Reason behind using Manhattan distance
Suppose there are 3 data points:
1 reference data point:
[0, 0, 0, 0, 0, 0, 0, 0, 0, 0, 0, 0, 0, 0, 0]
And 2 data points in the database:
[1, 1, 1, 1, 1, 1, 1, 1, 1, 1, 1, 1, 1, 1, 1] (Euclidean distance = 3.87, Squared Euclidean distance = 15, Manhattan distance = 15)
[0, 0, 0, 0, 0, 0, 0, 0, 0, 0, 0, 0, 0, 0, 4] (Euclidean distance = 4, Squared Euclidean distance = 16, Manhattan distance = 4)

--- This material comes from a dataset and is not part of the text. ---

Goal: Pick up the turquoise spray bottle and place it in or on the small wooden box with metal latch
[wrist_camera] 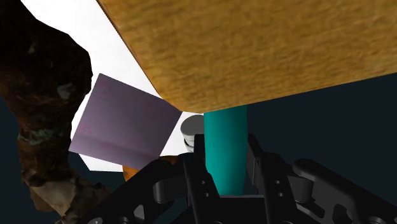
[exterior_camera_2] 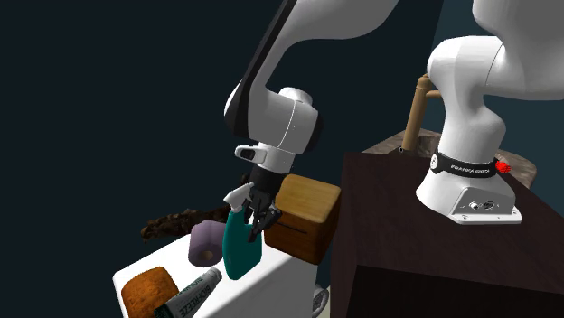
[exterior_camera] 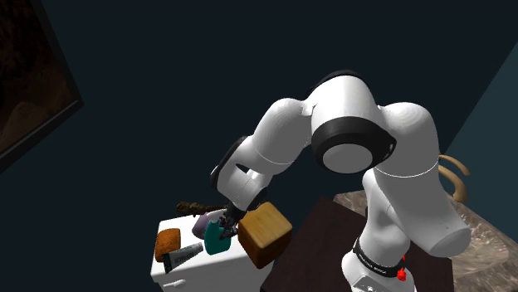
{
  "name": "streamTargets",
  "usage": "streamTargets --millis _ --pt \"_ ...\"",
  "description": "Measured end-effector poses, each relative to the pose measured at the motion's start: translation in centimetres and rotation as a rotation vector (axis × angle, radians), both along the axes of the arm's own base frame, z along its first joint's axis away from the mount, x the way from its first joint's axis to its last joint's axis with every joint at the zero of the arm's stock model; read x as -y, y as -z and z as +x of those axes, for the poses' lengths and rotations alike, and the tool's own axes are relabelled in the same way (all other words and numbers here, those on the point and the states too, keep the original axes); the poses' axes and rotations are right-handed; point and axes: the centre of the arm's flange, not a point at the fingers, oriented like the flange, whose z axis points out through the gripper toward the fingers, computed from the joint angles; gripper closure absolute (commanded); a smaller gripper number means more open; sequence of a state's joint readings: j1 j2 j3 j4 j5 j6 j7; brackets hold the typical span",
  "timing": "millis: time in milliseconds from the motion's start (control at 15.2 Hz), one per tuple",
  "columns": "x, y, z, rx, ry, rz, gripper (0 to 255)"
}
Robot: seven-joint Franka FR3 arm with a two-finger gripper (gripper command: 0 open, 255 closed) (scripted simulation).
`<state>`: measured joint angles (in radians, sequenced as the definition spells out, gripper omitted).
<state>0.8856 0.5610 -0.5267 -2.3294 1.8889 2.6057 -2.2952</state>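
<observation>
Dark walls point(exterior_camera: 166, 75), framed picture point(exterior_camera: 29, 83), white table point(exterior_camera: 217, 267)

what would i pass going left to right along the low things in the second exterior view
orange-brown lump → purple block → turquoise spray bottle → wooden box → dark stand. Left out, since they overlap others: grey tube, dark gnarled branch.

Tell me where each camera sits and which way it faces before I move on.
Shoulder view: beside and behind the stand, looking down past the white arm to the gripper over the white table.
Second exterior view: near the table, looking across it at the stand; the arm's base and wrist show.
Wrist view: on the hand, looking along the fingers clasping the turquoise spray bottle, wooden box just beyond.
Shared: all three show bottle and box.
</observation>
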Motion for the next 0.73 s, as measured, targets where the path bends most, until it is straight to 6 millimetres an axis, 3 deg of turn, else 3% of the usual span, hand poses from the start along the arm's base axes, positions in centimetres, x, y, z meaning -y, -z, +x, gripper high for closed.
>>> streamTargets --millis 330,726 --pt "0.0 -0.3 0.0 0.0 0.0 0.0 255" --pt "0.1 -3.1 0.0 0.0 0.0 0.0 255"
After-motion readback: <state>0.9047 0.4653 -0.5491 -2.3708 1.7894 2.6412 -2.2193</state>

If noise changes a single 0 into a 4, it will affect Euclidean distance 4x times higher than Manhattan distance. Euclidean distance will pick the first, Manhattan distance will pick the second.
Shouldn´t you be adding that +1 to the x value before squaring?
Euclidean distance = sqrt( (x+1)^2 )
Manhattan distance = | x+1 |
my case is noise in another dimension ;)
however if noise is added to the main dimension,
it will be
sqrt((1 + x)^2 + 1)
vs
|1 + x | + 1
and if we put two curves together (shifted so that tey intersects on x=0)
http://robowiki.net/w/images/5/5a/C3BD3E15-EEB6-4F63-826F-7C1F5E54A78E.gif
euclidean looks terrible with large noise in one dimension, and manhattan looks robust.